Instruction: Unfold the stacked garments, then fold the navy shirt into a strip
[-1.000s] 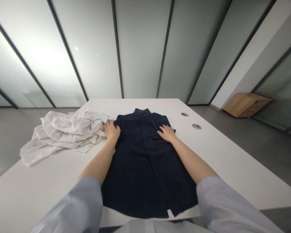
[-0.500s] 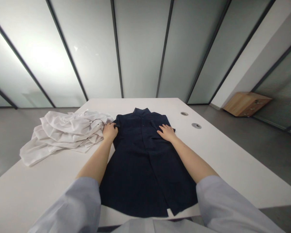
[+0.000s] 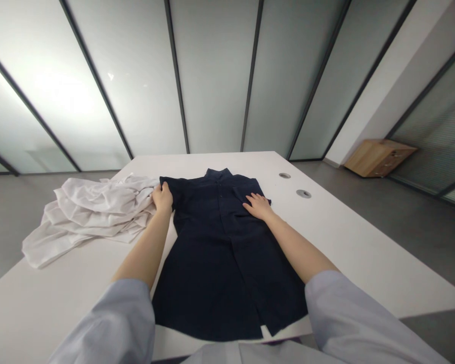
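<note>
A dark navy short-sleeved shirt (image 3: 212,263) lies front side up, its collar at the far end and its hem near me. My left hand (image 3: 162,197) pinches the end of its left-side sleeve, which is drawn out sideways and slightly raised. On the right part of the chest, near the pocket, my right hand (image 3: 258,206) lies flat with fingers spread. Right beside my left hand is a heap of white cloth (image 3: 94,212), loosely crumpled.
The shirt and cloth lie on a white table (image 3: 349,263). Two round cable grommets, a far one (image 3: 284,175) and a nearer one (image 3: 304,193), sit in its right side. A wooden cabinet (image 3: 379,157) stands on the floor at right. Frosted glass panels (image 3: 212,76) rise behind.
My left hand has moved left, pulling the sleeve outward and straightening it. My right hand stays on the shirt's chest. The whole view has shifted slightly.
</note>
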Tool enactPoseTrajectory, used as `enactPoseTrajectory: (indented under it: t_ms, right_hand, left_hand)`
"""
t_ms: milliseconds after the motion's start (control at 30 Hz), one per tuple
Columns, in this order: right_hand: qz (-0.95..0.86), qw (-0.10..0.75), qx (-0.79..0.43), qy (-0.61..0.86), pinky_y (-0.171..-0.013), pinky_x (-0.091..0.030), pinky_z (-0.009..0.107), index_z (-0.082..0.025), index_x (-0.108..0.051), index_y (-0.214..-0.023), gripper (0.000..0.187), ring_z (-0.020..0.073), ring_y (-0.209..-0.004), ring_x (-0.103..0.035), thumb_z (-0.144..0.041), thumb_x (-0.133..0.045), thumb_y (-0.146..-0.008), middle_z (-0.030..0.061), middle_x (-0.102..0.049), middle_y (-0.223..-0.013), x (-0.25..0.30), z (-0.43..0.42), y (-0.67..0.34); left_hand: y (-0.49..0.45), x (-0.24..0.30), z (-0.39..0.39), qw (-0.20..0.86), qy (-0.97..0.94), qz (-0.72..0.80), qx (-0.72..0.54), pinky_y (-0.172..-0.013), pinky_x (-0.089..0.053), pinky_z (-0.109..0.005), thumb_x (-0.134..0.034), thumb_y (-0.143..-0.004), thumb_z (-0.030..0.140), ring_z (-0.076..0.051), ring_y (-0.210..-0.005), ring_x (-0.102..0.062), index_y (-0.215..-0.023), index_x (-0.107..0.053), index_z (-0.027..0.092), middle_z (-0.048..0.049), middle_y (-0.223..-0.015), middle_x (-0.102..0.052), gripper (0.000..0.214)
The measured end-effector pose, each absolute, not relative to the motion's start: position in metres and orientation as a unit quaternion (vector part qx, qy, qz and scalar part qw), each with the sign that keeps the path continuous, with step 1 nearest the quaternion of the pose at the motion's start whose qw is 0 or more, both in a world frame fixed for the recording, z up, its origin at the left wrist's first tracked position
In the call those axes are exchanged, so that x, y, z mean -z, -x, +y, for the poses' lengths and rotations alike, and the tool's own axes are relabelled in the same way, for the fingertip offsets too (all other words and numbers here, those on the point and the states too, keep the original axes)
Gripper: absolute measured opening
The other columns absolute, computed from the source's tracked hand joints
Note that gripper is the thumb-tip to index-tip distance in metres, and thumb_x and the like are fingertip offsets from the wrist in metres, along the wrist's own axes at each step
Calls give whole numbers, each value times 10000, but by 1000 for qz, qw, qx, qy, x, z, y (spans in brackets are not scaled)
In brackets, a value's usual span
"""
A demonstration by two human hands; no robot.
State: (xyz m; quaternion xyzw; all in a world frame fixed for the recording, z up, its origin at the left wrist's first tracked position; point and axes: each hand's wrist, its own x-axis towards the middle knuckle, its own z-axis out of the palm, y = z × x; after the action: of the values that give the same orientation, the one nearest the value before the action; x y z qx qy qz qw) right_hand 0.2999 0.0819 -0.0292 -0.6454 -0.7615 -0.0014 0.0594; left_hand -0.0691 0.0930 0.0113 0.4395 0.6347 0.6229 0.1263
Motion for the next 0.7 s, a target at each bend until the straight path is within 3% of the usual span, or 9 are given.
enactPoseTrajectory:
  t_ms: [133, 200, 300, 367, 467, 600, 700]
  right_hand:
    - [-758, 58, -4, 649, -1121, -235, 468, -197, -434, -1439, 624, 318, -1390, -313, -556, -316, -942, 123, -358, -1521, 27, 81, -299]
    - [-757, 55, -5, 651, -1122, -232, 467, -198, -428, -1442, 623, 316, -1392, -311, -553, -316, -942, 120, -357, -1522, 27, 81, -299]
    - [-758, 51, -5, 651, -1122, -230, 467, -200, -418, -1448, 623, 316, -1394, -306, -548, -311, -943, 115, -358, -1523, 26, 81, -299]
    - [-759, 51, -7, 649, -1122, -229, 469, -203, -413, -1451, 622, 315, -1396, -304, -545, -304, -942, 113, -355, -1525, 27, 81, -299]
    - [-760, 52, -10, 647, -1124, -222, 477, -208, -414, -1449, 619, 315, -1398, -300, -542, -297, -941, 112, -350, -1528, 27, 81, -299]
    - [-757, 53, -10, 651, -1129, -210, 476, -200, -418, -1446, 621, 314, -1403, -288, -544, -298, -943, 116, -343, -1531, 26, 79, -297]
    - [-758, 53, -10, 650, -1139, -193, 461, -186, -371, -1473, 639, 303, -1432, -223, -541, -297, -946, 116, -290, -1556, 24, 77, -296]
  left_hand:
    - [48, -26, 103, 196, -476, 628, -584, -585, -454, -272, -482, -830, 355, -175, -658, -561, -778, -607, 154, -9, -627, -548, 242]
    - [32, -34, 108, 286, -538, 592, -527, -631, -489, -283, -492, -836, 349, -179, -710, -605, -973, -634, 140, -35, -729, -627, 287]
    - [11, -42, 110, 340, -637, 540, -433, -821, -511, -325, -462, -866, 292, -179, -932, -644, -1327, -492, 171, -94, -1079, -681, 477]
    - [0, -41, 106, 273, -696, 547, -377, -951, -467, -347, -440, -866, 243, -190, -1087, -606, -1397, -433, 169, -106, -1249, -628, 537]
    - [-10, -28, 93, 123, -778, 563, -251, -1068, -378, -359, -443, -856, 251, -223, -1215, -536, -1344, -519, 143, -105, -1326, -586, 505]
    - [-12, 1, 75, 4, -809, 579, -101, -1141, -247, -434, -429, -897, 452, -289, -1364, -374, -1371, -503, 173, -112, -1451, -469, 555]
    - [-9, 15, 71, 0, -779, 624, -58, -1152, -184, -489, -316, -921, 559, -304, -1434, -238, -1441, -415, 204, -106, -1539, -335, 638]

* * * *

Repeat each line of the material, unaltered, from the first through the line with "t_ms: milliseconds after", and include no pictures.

*WRITTEN SOLUTION*
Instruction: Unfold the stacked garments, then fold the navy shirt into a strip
[-1.000s] 
[-0.500s] 
[+0.000s] 
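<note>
A dark navy short-sleeved shirt (image 3: 212,263) lies front side up, its collar at the far end and its hem near me. My left hand (image 3: 162,197) pinches the end of its left-side sleeve, which is drawn out sideways and slightly raised. On the right part of the chest, near the pocket, my right hand (image 3: 258,206) lies flat with fingers spread. Right beside my left hand is a heap of white cloth (image 3: 94,212), loosely crumpled.
The shirt and cloth lie on a white table (image 3: 349,263). Two round cable grommets, a far one (image 3: 284,175) and a nearer one (image 3: 304,193), sit in its right side. A wooden cabinet (image 3: 379,157) stands on the floor at right. Frosted glass panels (image 3: 212,76) rise behind.
My left hand has moved left, pulling the sleeve outward and straightening it. My right hand stays on the shirt's chest. The whole view has shifted slightly.
</note>
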Tool enactPoseTrajectory, used as `enactPoseTrajectory: (indented under it: t_ms, right_hand, left_hand)`
"""
t_ms: milliseconds after the motion's start (control at 30 Hz), one per tuple

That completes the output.